Chapter 4 Lab 1: Data vis, wrangling, and programming (45 pts)

You can find the repo for this lab here

As we have done previously, go to Code, download zip and put folder on your computer. Open the project in that folder and then open the .Rmd. Remember that opening the project from that folder will set that folder as the “working directory”. Doing so means that when you read in your data, R will “look” in the right place to find it. Remember to rename the .Rmd file with your name in the file name.

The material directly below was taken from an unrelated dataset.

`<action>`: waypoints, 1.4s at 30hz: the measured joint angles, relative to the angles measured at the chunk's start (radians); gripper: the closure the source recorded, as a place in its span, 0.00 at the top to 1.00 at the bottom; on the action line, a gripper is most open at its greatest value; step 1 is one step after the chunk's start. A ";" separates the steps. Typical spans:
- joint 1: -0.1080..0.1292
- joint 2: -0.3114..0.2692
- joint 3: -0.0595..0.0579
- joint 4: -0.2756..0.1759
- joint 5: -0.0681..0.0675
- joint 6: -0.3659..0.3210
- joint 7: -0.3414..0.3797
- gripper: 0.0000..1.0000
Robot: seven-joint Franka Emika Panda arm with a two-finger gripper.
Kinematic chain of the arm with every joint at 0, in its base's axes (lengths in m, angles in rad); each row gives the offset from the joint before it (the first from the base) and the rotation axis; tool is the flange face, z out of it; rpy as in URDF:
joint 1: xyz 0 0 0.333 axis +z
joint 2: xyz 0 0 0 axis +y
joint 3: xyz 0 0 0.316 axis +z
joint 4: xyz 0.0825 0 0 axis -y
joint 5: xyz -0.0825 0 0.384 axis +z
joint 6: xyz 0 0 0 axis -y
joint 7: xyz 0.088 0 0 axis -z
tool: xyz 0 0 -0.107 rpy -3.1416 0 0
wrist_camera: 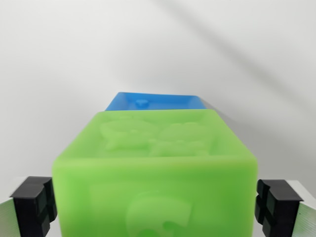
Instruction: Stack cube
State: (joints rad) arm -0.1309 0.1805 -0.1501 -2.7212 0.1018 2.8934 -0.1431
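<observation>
A translucent green cube (155, 168) with raised relief shapes on its top and front fills the lower middle of the wrist view. My gripper (155, 210) is shut on it, with the black pads (33, 205) pressed against its left and right sides. Just behind the green cube, a blue cube (153, 102) shows only its top edge and a small bump. The rest of it is hidden. I cannot tell whether the two cubes touch.
A plain white surface (158, 44) spreads out behind both cubes, crossed by a faint diagonal shadow at the upper right.
</observation>
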 joint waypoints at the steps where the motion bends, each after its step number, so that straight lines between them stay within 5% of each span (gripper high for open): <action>1: 0.000 0.000 0.000 0.000 0.000 0.000 0.000 1.00; 7: 0.002 -0.004 -0.002 -0.001 -0.002 -0.004 0.002 1.00; 14: 0.008 -0.041 -0.014 -0.005 -0.024 -0.033 0.017 1.00; 30: 0.006 -0.209 -0.030 -0.016 -0.113 -0.183 0.080 1.00; 42: -0.001 -0.350 -0.030 -0.007 -0.151 -0.331 0.108 1.00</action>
State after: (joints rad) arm -0.1323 -0.1694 -0.1800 -2.7285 -0.0495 2.5627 -0.0351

This lab covers workflow and functions that you have seen and a few things that haven’t been explicitly demonstrated. Using functions that haven’t been explicitly demonstrated will help you in developing your ability to use new functions and workflows. Understanding how to utilize resources like Stack Overflow and package vignettes will help you solve coding problems. You can also get function and package help from the console by typing “?”. For example, you could type “?ggplot” or “?tidyverse” into the console and a help window will appear in the lower right. Also, when you are searching for coding help it is useful to be explicit about whether you are in base R or tidyverse.

4.1 Problem 1 (1 pts)

Load the tidyverse library.

Read in the pine_nfdr csv using read_csv(). Name this “pine_nfdr”.

Make a plot with the date on the x axis, discharge on the y axis. Show the discharge of the two watersheds as a line, coloring by watershed (StationID). Use a theme to remove the grey background. Label the axes appropriately with labels and units. Bonus: change the title of the legend to “Gauging Station”

4.2 Problem 2 (1 pts)

Make a boxplot to compare the discharge of Pine to NFDR for February 2010.

Hint: use the pipe operator and the filter() function.

4.3 Problem 3 (2 pts)

Read in the flashy csv. Name this “flashy”.

Create a new df called flashy_west that includes data for: MT, ID, WY, UT, CO, NV, AZ, and NM

For only sites in flashy_west: Plot PET (Potential Evapotranspiration) on the X axis and RBI (flashiness index) on the Y axis. Color the points based on what state they are in. Use the linedraw ggplot theme.

4.4 Problem 4 (2 pts)

We want to look at the amount of snow for each site in the flashy_west df. Problem is, we are only given the average amount of total precip (PPTAVG_BASIN) and the percentage of snow (SNOW_PCT_PRECIP).

Create a new column in the df called “snow_avg_basin” and make it equal to the average total precip times the percentage of snow (careful with the percentage number).

Make a barplot showing the amount of snow for each site in MT. Put station name on the x axis and snow amount on the y. You have to add something to geom_bar() to use it for a 2 variable plot. Use “?geom_bar” in the console and the internet to investigate.

The x axis of the resulting plot looks terrible! Rotate the X axis labels so we can read them.

4.5 Problem 5 (2 pts)

Create a new tibble called “flashy_west_thin” that contains the min, max, and mean PET for each state in flashy_west. Sort/arrange the tibble by mean PET from high to low. Give your columns meaningful names within the summarize function or using rename(). You haven’t seen rename yet. Use ?rename in the console or search for examples. When searching you need to indicate that you are looking for “tidyverse rename”. Rename is part of dplyr, which is part of tidyverse.

Be sure your code outputs the tibble.

4.6 Problem 6 (2 pts)

Take the tibble from problem 5 and create a new df by first creating a new column that is the Range of the PET (max PET - min PET). Then get rid of the max PET and min PET columns so the tibble just has columns for State, mean_PET, and PET_range.

Be sure your code outputs the tibble.

Save new_tib_thin as .csv files to your folder for this lab using the write_csv function. To get help on this function type “?write_csv” into the console.

4.7 Summary

  • How long did this lab take you?
  • Is there anything in particular you would like more practice with?
  • Knit this .Rmd as an .html and submit your lab_1_your_name.html on D2L.